Many industries you serve have traditionally been slow to adopt new technology. Are you seeing a shift in attitudes, especially around AI adoption?
Absolutely. A few years ago, moving to the cloud or using AI was seen as experimental in many of these industries. Today, it is becoming standard practice. Concerns about losing control—like not being able to manage software updates or ensure system reliability—have largely been addressed. Cloud adoption is now seen as a way to enhance flexibility, not limit it. When it comes to AI, the conversation has shifted from “Why?” to “How?” Customers want practical use cases that solve real problems. For example, they are leveraging AI to make data-driven decisions, identify inefficiencies, or improve employee productivity. While competition in the tech space is fierce, it is encouraging to see more companies recognize the tangible value these tools bring to their operations.
With all the excitement and competition around AI, what’s your biggest concern right now?
The toughest part is ensuring we get the use cases right.
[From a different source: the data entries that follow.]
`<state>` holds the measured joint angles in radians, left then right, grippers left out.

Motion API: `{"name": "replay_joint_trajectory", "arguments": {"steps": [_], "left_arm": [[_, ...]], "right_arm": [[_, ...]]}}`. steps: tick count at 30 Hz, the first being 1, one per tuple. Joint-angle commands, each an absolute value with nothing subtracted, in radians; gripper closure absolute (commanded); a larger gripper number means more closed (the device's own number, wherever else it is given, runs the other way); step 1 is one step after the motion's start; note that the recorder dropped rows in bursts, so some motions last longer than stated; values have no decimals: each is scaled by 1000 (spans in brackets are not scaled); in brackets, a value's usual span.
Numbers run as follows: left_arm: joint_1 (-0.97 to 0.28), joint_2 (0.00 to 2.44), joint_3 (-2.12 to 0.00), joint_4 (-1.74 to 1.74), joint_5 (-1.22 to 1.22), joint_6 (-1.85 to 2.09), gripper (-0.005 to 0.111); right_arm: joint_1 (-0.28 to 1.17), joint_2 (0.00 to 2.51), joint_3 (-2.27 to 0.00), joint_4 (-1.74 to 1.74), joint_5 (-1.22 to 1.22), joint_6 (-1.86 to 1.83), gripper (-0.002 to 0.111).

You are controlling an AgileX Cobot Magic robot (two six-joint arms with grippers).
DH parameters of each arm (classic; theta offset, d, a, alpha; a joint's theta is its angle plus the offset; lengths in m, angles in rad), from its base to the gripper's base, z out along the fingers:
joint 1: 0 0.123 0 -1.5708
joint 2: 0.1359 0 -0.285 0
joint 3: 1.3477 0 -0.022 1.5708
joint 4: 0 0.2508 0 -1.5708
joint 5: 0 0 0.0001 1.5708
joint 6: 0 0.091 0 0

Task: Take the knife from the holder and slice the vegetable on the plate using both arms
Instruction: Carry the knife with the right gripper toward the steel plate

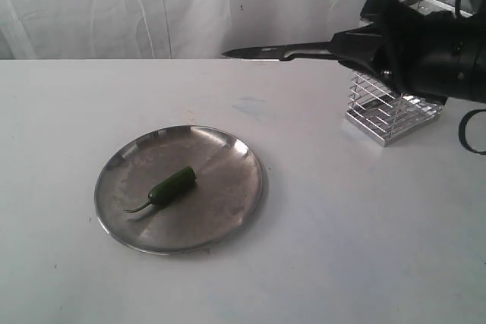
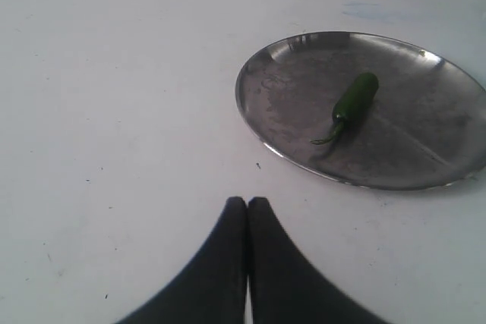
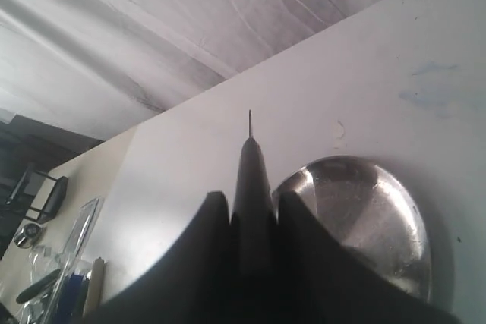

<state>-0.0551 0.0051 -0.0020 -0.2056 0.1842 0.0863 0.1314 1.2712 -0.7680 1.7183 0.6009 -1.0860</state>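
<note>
- Knife (image 1: 277, 52) sits clamped in the right gripper (image 1: 357, 49), held level high above the white table (image 1: 342, 248), blade tip toward the plate's side, clear of the holder (image 1: 391, 108).
- Holder of chrome wire stands on the table behind that gripper, well apart from the plate (image 1: 228, 210).
- Plate lies flat, carrying the vegetable (image 1: 173, 187) near its middle, stem curling outward.
- Left gripper (image 2: 247, 206) hangs near the plate's rim, fingers pressed together, holding nothing.
</note>
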Motion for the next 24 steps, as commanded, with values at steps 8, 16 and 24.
{"name": "replay_joint_trajectory", "arguments": {"steps": [8, 16, 24], "left_arm": [[-62, 0, 0, -214, 179, 88, 107], [-62, 0, 0, -214, 179, 88, 107], [-62, 0, 0, -214, 179, 88, 107]], "right_arm": [[147, 1311, -731, 1744, 695, -1121, 108], [151, 1311, -736, 1744, 804, -1080, 108], [151, 1315, -834, 1744, 612, -985, 108]]}}
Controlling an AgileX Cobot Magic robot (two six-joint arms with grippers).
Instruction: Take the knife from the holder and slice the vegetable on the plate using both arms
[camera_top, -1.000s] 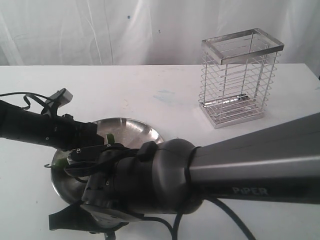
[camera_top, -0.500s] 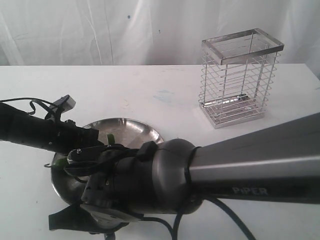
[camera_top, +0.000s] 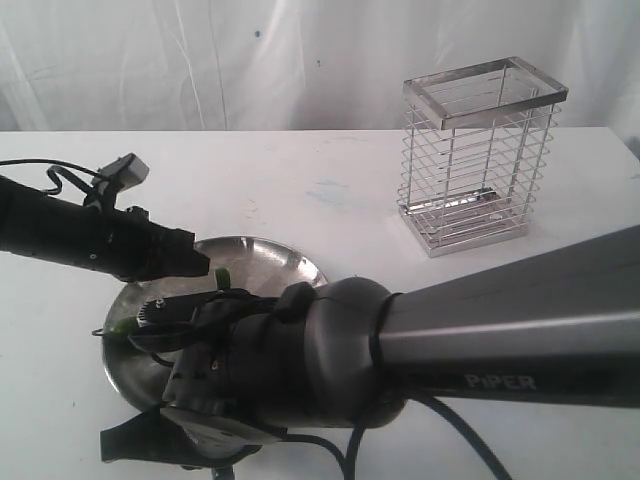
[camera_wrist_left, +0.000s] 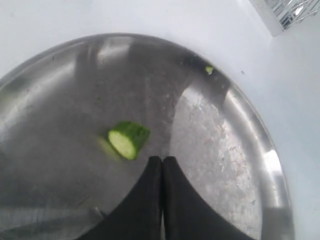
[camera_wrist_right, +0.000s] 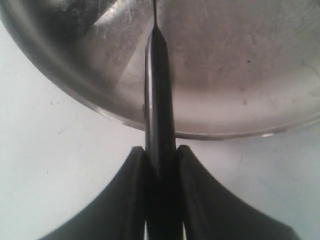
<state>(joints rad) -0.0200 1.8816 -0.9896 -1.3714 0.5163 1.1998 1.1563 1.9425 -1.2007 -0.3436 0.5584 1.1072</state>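
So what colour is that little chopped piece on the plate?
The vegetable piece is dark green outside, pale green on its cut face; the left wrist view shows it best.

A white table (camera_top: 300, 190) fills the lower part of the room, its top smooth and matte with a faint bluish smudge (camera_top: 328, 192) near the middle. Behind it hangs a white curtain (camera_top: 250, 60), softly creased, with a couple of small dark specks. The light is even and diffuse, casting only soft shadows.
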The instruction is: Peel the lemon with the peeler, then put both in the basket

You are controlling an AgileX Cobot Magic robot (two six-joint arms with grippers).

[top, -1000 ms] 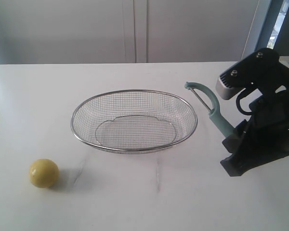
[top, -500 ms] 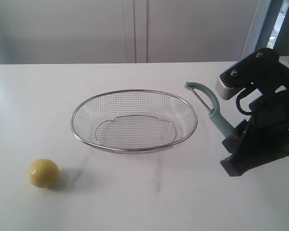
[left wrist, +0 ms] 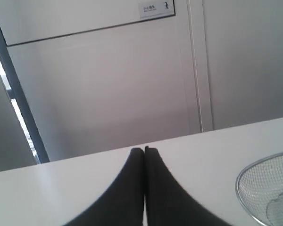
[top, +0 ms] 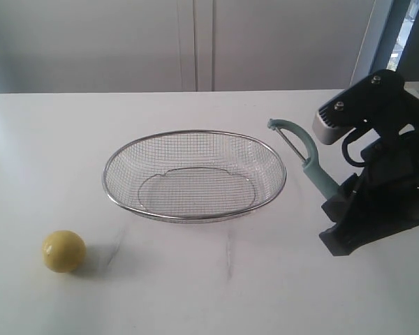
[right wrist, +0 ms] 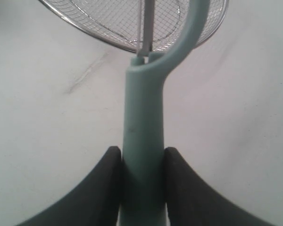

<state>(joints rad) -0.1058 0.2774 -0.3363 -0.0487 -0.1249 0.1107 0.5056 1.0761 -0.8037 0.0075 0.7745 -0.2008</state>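
Observation:
The yellow lemon (top: 63, 250) lies alone on the white table near the front left. The silver wire-mesh basket (top: 194, 132) stands in the middle, with nothing in it. My right gripper (top: 335, 199) is shut on the pale teal handle of the peeler (top: 309, 159), held clear of the table just right of the basket with its blade end pointing up and back. In the right wrist view the peeler (right wrist: 144, 122) runs out between the black fingers (right wrist: 104, 183) toward the basket (right wrist: 108, 35). My left gripper (left wrist: 144, 150) is shut on nothing; it does not show in the exterior view.
The white table (top: 216, 286) stretches across the view, with pale wall panels (top: 195, 42) behind it. The black right arm (top: 384, 181) takes up the right edge. The basket's rim (left wrist: 254, 169) shows at the edge of the left wrist view.

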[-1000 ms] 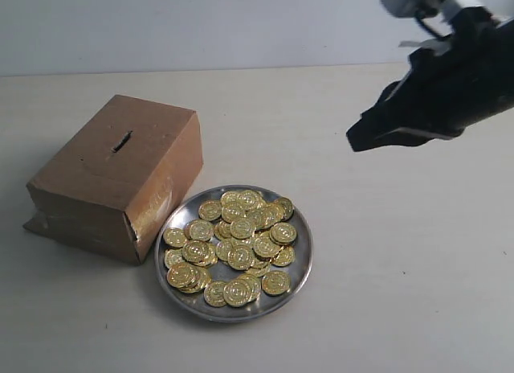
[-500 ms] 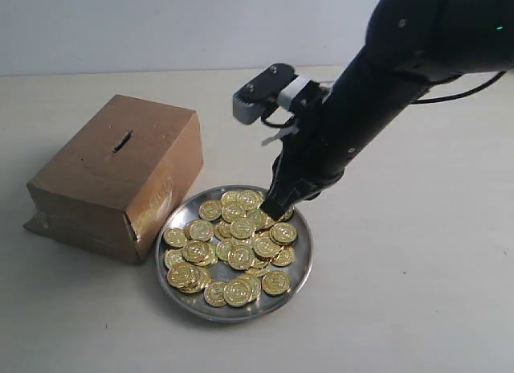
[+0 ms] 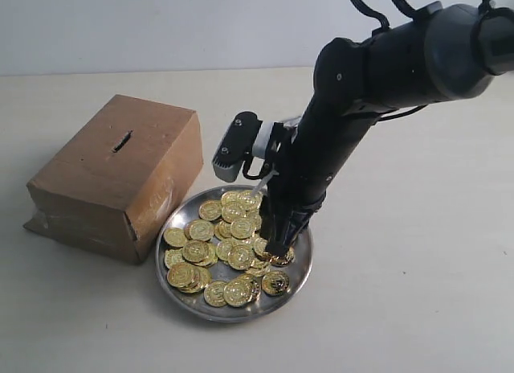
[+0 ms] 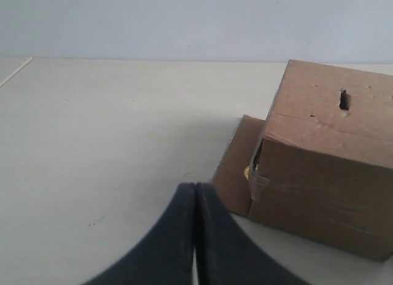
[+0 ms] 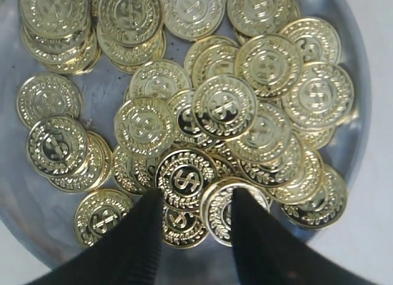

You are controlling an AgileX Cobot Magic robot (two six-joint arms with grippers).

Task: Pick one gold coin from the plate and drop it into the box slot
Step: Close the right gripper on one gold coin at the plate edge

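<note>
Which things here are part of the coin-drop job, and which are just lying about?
In the job: plate, gold coins heaped on it, box, slot in its top, right claw open over the coins.
Not in it: left claw, shut, short of the box; table.

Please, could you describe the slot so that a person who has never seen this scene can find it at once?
In the exterior view, find the brown cardboard box standing left of the silver plate of gold coins. On its top face, toward the far edge, lies the slot: a short dark slit with rough edges, the one dark cut in that plain brown surface.
</note>
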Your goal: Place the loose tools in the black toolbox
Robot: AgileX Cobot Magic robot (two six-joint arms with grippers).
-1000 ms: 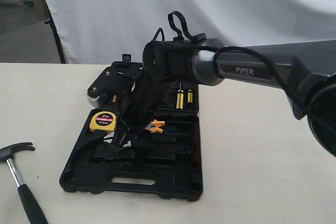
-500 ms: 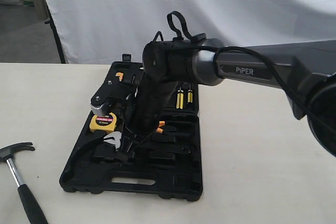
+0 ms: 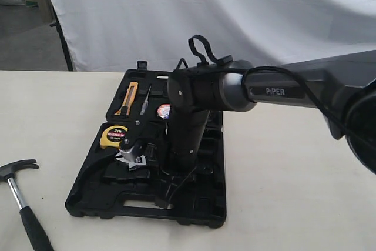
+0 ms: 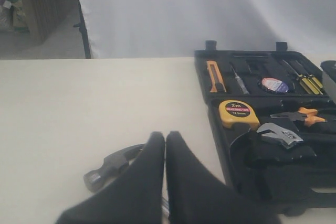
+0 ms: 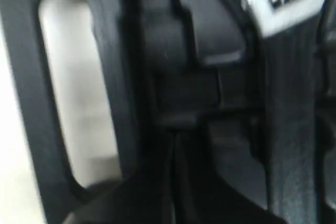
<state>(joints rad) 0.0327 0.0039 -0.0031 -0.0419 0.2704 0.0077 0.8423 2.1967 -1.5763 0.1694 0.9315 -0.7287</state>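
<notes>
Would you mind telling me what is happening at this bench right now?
The robot is packing loose tools into the black toolbox. The right claw is down in the near half of the case, by the adjustable wrench, which lies inside; the blur hides whether that claw is open. The claw hammer lies on the table outside the case, with the left claw shut close by it.

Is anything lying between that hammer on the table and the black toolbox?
Nothing visible: only bare table lies between the hammer and the toolbox. The right arm does hang over the toolbox's near half, though.
</notes>
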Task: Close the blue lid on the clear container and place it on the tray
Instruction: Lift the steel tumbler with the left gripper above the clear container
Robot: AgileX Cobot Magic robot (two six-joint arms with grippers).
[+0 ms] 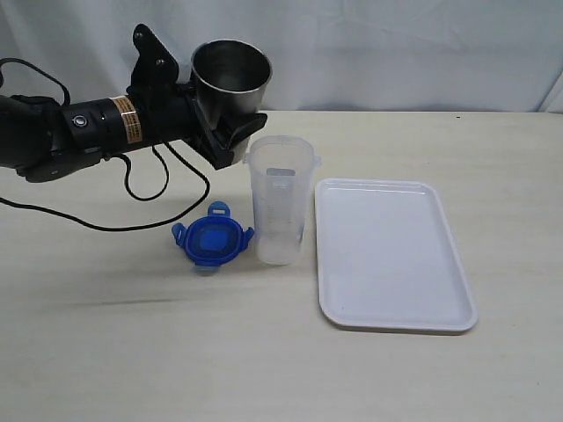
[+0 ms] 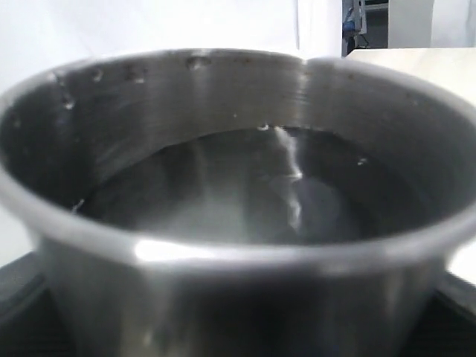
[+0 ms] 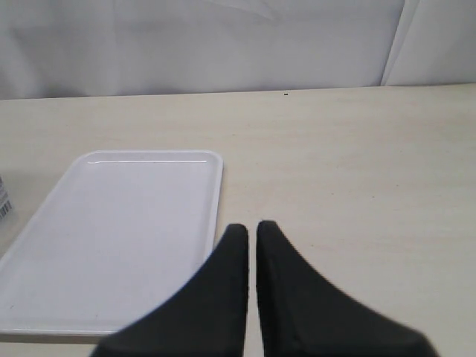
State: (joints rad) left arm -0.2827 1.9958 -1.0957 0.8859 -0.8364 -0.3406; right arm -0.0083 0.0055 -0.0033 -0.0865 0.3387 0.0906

There is a lot of hype around AI, but if we pursue the wrong opportunities, it could waste resources and frustrate customers. That is why listening to our clients is so critical. We need to understand their needs and deliver high-value solutions that solve real problems—not just theoretical ones. There is also the pressure to move quickly because the pace of innovation is relentless. But for us, it is not just about speed—it is about precision and impact. If we do not get the use cases right, we risk falling behind. My job is to make sure we stay focused and adaptable, learning from our mistakes and doubling down on what works.
Looking into your crystal ball, what use cases do you think will define the future of Epicor’s solutions?
The big game-changer will be empowering frontline workers to access and act on high-level insights. Imagine a factory worker being able to identify and resolve defects before they escalate, or a warehouse team optimizing their workflows in real time—all without needing a technical expert to intervene. It is about turning good ideas into action at every level of the organization.
Even more exciting is the idea of workers using these tools to bring forward their own innovations. When the people doing the work can propose and implement ideas that improve efficiency or quality—and are rewarded for it—that is transformational. It is not just about technology; it is about creating a culture where everyone feels they can contribute. That is the kind of future we are building, and it is why I love what I do.